Yogic Namaste Om (silent Namaste Om),
I’m India and I finally discovered my real self on this enlightening visit to America.
Like the five senses, the five elements, and the five seasons, I’ve discovered that I’m also only five things: IT, chai-tea, yoga, Bollywood and the Taj Mahal. These are the only things that I’m really known for, thanks to you, America, my dear friend.
For thousands of years, before the modern calendar was even invented, I have poured over existential questions, never finding answers: Who am I? Am I just another oldest civilization in the world? Or am I your ordinary, run-of-the-mill, largest democracy on Earth? What if I’m only a dull country of many religions, languages and ethnic groups?
I knew that there had to be more to life than just being pluralistic, diverse, and a land of everything. Something simpler. I knew deep inside that I can’t be that complex, that I can't be all of these things and more. That's too much for anyone.
I needed to simplify myself. And that's when I found you, America, my kind friend.
Now I know that I am the “I” in IT. I’ve learned that chai is not chai, it’s chai-tea. I admire your innovative idea, America, to translate the word instantly, leaving nothing to the imagination. Imagination being the real cause of all evil, as you and I both know.
We are what others perceive us to be, no matter what we may feel inside and know to be true about our own selves.
I am deeply honored to notice that you—the country that sent the first man to the moon—have not yet translated the word yoga into your language. How hard can it be to find a synonym for the definition of yoga: “a spiritual and ascetic discipline, a part of which, including breath control, simple meditation, and the adoption of specific bodily postures, widely practiced for health and relaxation that originated in ancient me?”
I have 37 UNESCO World Heritage Sites, including the Victorian Gothic and Art Deco Ensembles of Mumbai, the Elephanta Caves, the Buddhist Monuments at Sanchi, and the Hill Forts of Rajasthan, the sixth most of any country, but what’s the point of having so much culture if no one knows about it, right? You taught me that I’ll always be known for the Taj Mahal. I’m not complaining at all. All I’m saying is if no one even knows about any other historic heritage sites, why go through all the trouble of keeping history and culture intact? Why bother if, for all intents and purposes, these other 36 sites don’t exist?

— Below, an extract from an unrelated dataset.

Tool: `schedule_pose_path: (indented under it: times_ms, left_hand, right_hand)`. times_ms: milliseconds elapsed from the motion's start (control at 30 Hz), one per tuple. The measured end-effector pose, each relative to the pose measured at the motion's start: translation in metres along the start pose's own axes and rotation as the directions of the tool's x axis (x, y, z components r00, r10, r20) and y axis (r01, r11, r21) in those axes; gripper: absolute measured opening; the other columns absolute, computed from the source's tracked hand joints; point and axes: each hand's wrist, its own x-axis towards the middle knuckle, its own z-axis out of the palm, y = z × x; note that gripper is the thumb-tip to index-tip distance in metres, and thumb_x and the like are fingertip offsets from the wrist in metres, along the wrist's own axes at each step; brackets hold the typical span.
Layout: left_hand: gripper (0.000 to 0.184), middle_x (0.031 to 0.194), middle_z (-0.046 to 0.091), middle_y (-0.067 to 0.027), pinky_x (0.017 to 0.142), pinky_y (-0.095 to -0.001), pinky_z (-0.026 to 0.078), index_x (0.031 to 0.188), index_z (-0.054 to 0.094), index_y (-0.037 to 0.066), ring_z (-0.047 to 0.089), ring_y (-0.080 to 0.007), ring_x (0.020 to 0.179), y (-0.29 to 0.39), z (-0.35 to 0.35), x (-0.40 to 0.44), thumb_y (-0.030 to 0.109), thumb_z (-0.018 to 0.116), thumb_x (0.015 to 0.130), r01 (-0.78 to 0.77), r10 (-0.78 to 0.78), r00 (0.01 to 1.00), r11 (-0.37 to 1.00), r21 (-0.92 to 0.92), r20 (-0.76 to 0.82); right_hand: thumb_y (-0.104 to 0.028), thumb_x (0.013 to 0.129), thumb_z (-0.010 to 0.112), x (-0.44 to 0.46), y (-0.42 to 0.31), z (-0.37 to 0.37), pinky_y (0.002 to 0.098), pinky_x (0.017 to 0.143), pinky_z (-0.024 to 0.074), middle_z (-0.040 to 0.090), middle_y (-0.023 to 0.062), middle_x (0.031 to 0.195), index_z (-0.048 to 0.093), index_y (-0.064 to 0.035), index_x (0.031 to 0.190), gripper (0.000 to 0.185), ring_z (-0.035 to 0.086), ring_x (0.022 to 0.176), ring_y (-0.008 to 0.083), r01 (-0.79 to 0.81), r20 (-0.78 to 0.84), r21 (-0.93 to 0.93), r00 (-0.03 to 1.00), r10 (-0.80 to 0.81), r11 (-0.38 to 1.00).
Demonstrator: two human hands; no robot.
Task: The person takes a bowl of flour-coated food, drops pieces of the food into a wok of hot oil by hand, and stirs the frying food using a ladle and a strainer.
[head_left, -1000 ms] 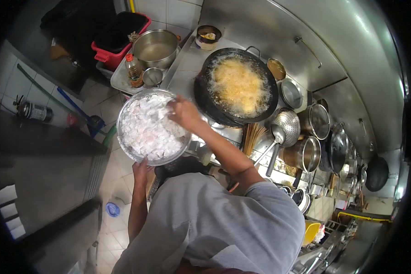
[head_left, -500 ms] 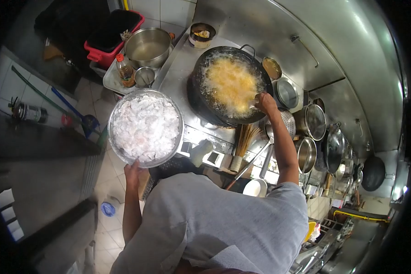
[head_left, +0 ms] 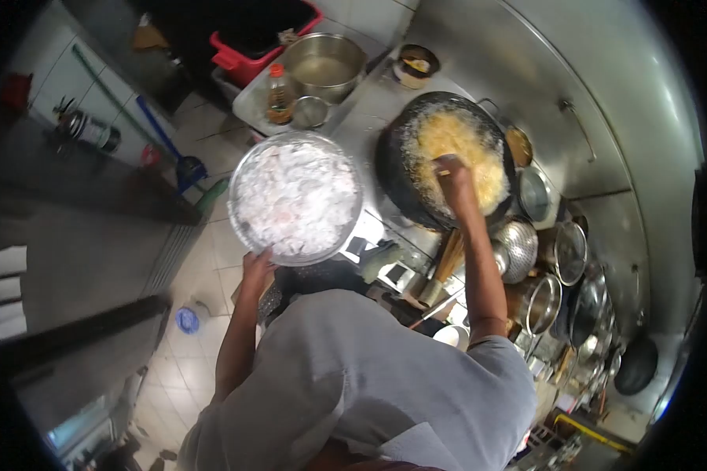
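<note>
Hands well apart: the left hand [head_left: 258, 267] clasps the near rim of the metal bowl [head_left: 310, 260] of flour-dusted pieces [head_left: 294, 196], just left of the wok [head_left: 393, 166], and the right hand [head_left: 452, 177] hangs above the golden pieces [head_left: 489, 174], fingers bunched, though I cannot tell whether they pinch anything. I judge that a low dip or hard drop could splash hot oil [head_left: 413, 149] on those bare fingers, and a slack left grip could tip the bowl. A bamboo brush [head_left: 447, 262] and perforated skimmer [head_left: 520, 251] crowd the right forearm [head_left: 481, 263], while a sauce bottle [head_left: 278, 100] and steel pot [head_left: 347, 92] stand beyond the bowl.
</note>
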Motion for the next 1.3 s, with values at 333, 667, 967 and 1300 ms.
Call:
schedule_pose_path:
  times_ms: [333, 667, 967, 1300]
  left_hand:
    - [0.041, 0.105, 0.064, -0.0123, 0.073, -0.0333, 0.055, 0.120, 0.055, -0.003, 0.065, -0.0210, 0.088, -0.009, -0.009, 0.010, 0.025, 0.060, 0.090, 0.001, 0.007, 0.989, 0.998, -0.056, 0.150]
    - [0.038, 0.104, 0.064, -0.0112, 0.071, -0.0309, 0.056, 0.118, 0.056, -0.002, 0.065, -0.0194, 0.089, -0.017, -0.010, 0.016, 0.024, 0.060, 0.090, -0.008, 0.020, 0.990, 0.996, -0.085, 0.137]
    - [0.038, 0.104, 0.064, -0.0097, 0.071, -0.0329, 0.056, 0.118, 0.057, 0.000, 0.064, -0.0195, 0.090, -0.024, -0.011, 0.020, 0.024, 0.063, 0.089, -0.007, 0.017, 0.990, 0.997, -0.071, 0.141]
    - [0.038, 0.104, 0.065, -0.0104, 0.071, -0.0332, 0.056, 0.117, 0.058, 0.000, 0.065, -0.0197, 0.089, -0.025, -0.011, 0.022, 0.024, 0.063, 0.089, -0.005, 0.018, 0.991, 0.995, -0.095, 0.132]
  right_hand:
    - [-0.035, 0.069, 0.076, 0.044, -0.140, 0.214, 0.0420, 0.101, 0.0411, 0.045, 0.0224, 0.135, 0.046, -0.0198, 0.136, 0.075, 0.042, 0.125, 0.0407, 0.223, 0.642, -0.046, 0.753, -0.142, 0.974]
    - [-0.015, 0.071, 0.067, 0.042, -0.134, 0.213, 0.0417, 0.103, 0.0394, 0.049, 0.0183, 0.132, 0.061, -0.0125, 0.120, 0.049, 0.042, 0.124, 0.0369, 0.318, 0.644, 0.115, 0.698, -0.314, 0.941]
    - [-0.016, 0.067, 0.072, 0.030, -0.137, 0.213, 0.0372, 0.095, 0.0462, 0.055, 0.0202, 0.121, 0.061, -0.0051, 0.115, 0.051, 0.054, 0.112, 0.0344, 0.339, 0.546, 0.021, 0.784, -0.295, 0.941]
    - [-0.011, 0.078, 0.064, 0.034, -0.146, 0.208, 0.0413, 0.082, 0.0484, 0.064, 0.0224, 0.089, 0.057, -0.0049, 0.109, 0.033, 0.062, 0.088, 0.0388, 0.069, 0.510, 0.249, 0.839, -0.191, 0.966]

In 2017, the People’s Linguistic Survey of India documented 780 languages that use 66 different scripts that are currently spoken in me. I was already overwhelmed with the idea of having 22 official languages: Assamese, Bengali, Bodo, Dogri, Gujarati, Hindi, Kannada, Kashmiri, Konkani, Maithili, Malayalam, Manipuri, Marathi, Nepali, Odia, Punjabi, Sanskrit, Santali, Sindhi, Tamil, Telugu, and Urdu. Then there’s English, which is as big a surprise to me as it is to you. How can my citizens learn and speak such a foreign language in only 300 years of British colonialism, especially without Rosetta Stone and Duolingo?
But you helped me find simplicity, America. Every Indian, shall henceforth will only speak “Indian.” It doesn’t matter if Indian is not a real language. As we say in eastern philosophies, it’s the thought that counts. Om Namaste Om.

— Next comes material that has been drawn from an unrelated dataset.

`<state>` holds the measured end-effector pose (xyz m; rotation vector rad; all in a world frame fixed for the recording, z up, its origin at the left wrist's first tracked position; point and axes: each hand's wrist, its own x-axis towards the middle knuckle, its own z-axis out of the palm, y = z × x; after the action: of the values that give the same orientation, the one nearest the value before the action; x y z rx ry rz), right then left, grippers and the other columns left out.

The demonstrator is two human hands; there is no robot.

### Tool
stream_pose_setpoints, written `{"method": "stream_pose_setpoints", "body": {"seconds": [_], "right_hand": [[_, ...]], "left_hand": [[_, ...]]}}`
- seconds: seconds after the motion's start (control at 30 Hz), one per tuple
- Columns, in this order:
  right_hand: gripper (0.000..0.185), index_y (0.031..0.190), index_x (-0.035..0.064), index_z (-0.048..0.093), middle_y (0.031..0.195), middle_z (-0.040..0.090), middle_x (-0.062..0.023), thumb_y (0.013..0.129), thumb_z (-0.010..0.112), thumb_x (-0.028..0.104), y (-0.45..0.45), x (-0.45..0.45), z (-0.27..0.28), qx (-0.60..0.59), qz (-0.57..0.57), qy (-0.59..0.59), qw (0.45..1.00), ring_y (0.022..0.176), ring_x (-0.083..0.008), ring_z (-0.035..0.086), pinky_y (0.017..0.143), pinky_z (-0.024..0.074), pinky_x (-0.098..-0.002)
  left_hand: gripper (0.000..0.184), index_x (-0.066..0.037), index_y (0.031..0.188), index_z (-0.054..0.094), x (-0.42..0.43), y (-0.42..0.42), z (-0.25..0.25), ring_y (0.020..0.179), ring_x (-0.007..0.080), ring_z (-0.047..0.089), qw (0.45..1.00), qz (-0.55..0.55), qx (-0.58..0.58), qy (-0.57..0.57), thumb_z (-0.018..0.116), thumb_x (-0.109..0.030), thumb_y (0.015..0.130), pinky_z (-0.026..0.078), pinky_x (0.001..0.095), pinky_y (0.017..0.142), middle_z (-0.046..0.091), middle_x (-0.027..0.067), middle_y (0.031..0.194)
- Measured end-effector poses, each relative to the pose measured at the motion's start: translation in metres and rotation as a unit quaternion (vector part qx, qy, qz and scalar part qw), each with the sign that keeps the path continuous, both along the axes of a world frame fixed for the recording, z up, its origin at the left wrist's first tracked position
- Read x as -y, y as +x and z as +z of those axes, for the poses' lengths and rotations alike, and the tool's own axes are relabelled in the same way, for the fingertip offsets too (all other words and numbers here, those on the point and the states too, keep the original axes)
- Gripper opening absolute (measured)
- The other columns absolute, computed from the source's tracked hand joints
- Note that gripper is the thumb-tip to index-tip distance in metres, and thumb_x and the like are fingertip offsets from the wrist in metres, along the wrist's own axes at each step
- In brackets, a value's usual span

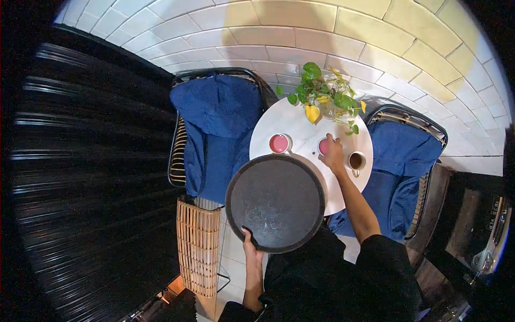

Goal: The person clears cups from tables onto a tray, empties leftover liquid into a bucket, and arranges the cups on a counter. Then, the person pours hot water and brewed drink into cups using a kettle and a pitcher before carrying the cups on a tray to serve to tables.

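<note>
My left hand [251, 246] holds a round black tray [274, 201] by its lower left rim, thumb on top; nothing stands on the tray. It overlaps the front of a round white table [263, 123]. My right hand [332, 154] reaches over the table, its fingers closed on a cup with pink contents [323, 146]. A second cup with pink contents [279, 143] sits on the table to the left, just beyond the tray. To the right of my right hand stands a cup with dark brown contents [356, 160].
A plant [343, 101] in a glass vase is at the table's back, by the tiled wall [300, 37]. Chairs with blue covers stand left [220, 123] and right [402, 155]. A slatted wicker piece [197, 247] is at lower left, near the black corrugated wall [96, 161].
</note>
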<state>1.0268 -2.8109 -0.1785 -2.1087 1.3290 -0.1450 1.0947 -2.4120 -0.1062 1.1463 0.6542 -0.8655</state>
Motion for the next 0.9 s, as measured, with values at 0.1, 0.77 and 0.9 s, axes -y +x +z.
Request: {"method": "stream_pose_setpoints", "body": {"seconds": [0.1,0.77,0.9], "right_hand": [[0.087,0.129,0.0132,0.035,0.114,0.046,-0.0275,0.054,0.079,0.012,-0.003,-0.005,0.023,0.008,0.027,-0.026,0.999,0.104,-0.0473,0.048,0.088,0.0439,-0.0503],[0.095,0.134,0.0102,0.032,0.121,0.039,-0.0230,0.053,0.081,0.015,-0.074,-0.224,0.160,0.000,0.080,-0.006,0.997,0.110,-0.0436,0.044,0.089,0.0463,-0.0473],[0.091,0.133,0.0076,0.035,0.117,0.040,-0.0234,0.054,0.080,0.010,-0.097,-0.280,0.174,0.042,0.022,-0.022,0.999,0.106,-0.0441,0.045,0.086,0.0467,-0.0480]], "left_hand": [[0.070,-0.006,0.138,0.032,-0.010,0.003,-0.006,0.124,0.0316,0.040,1.000,-0.004,0.009,0.002,0.046,-0.053,0.089,0.034,0.0497,0.102,0.040,0.0121,0.138],[0.055,-0.005,0.134,0.037,-0.032,0.043,-0.002,0.113,0.0325,0.051,0.967,-0.235,0.005,-0.104,0.056,-0.033,0.090,0.044,0.0488,0.093,0.047,0.0159,0.130],[0.051,-0.006,0.132,0.039,-0.042,0.047,-0.005,0.113,0.0315,0.051,0.949,-0.297,-0.053,-0.095,0.055,-0.033,0.092,0.045,0.0483,0.092,0.049,0.0147,0.128]]}}
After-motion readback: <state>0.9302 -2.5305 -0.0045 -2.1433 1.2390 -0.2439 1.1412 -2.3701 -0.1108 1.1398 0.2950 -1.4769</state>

Lastly, thanks to Danny Boyle’s Slumdog Millionaire, I can’t keep track of how many people in the U.S. have asked me about kids in India jumping in peanut butter and chocolate sauce and pretending that it's poop. For simplicity, I'm taking a cue from your simplified-language-naming-pro-tip, and I'm going to call all Indian movies, “Bollywood movies” from now on, just like you already do. It’s easy to remember!
I now have found a simple identity. The kind the Beatles and Steve Jobs might have accidentally found when they came to me.
Now, when I close my eyes, I see myself in a yogic pose drinking chai-tea while working in IT in front of the Taj Mahal in a Bollywood movie. I've finally attained nirvana.
I’m grateful for your enlightening hospitality on this day, my true independence day. You have been life-changing. Thank you, America.
Namaste-Goodbye (because as you told me, Namaste can be used for both salutation and valediction).